British business groups are calling on the government to “normalise” UK-EU trade five months after new customs rules and processes were introduced following the end of the transition period.
Prime Minister Boris Johnson has admitted that firms have faced “teething problems” adjusting to the new trade requirements, but dialogue has been ongoing between London and Brussels on how to ease the trade friction that has emerged.
Tony Danker, the director-general of the Confederation of British Industry (CBI), told the FT that the “next phase of normalising relations” now needs to begin.
Food and drink
Food and drink exports have been among the worst hit by the new rules, with exports down 40% year-on-year for February.
Yesterday (28 April), a Defra committee of cross-party MPs released what BBC economics editor Faisal Islam described as a “bruising report” which said “considerable trade friction” had emerged for the sector, particularly firms exporting seafood and meat.
The report said that businesses faced “substantive and enduring” new costs.
Dominic Goudie, the head of international trade at the Food and Drink Federation (FDF), told the FT that both the UK and EU needed to “stop prevaricating” and find solutions.
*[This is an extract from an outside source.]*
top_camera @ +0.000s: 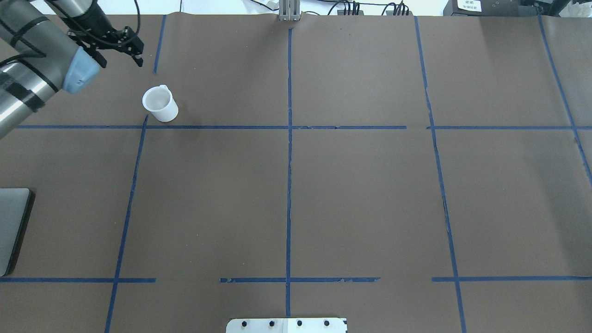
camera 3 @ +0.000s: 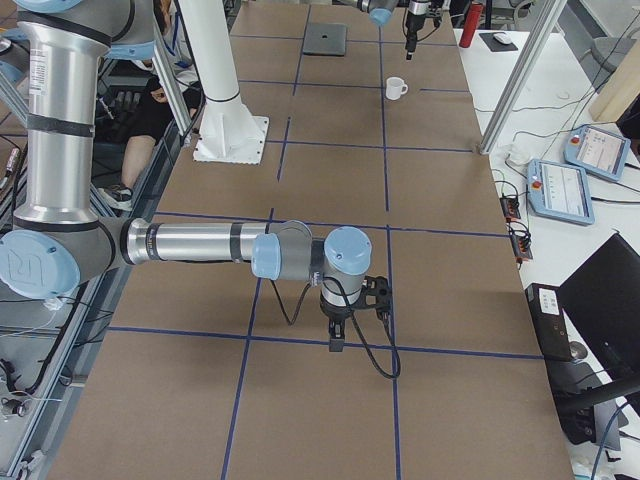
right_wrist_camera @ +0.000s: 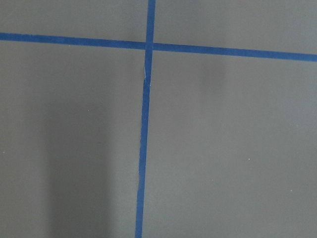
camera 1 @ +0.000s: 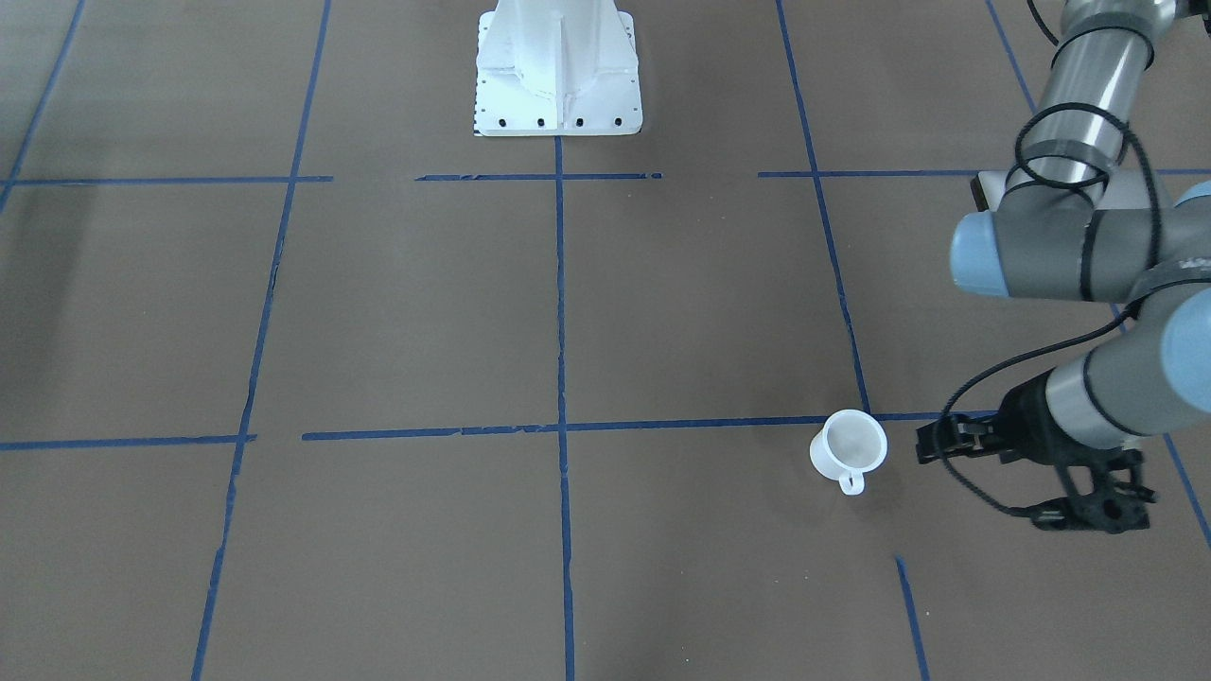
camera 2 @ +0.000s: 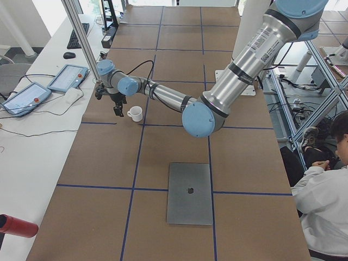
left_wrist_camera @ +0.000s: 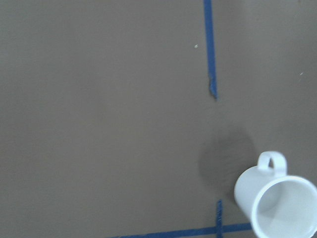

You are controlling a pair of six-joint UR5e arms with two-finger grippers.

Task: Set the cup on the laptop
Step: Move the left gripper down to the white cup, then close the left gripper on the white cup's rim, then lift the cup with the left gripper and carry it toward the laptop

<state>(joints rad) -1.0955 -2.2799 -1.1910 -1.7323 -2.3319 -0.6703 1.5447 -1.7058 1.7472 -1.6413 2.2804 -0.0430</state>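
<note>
The white cup (camera 1: pixel 849 446) stands upright on the brown table, handle towards the far side; it also shows in the overhead view (top_camera: pixel 159 104), left side view (camera 2: pixel 135 113) and left wrist view (left_wrist_camera: pixel 277 203). The silver laptop (camera 2: pixel 190 193) lies shut and flat, well apart from the cup, at the overhead view's left edge (top_camera: pixel 11 226). My left gripper (camera 1: pixel 922 445) hangs above the table just beside the cup, fingers together and empty (top_camera: pixel 139 58). My right gripper (camera 3: pixel 335 342) shows only in the right side view, over a tape crossing; I cannot tell if it is open.
Blue tape lines grid the table. The white robot base plate (camera 1: pixel 558 95) sits at the robot's edge. Teach pendants (camera 2: pixel 68 78) and a red cylinder (camera 2: pixel 16 225) lie on the side bench. A seated person (camera 2: pixel 326 196) is beside the table.
</note>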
“The customs co-operation and rules of origin committee needs to be directed to find urgent solutions to ensure the Trade and Cooperation Agreement doesn’t shut out small businesses,” he said.
The call for solutions from both the EU and UK came as MEPs voted to ratify the EU-UK Trade and Cooperation Agreement.
While leaders have hailed the deal for including zero tariffs and quotas across all product lines, firms have struggled to get to grips with its rules of origin chapter, containing the conditions that must be met to continue trading with the EU without having to pay customs duties.
The deal also does not remove the need for customs declarations and other documentation to be completed for goods to move between Britain and the EU.
The UK and EU continue to negotiate over the details of their future trading relationship – particularly around the implementation of the Northern Ireland Protocol, sanitary and phytosanitary checks and services trade.
One outstanding issue that has been resolved, however, is the granting of diplomatic status to the EU’s new ambassador in London.
The Times reports that the government will now formally recognise João Vale de Almeida – the EU’s first ambassador to the UK – for the first time since the UK completed its split from the bloc at the end of last year.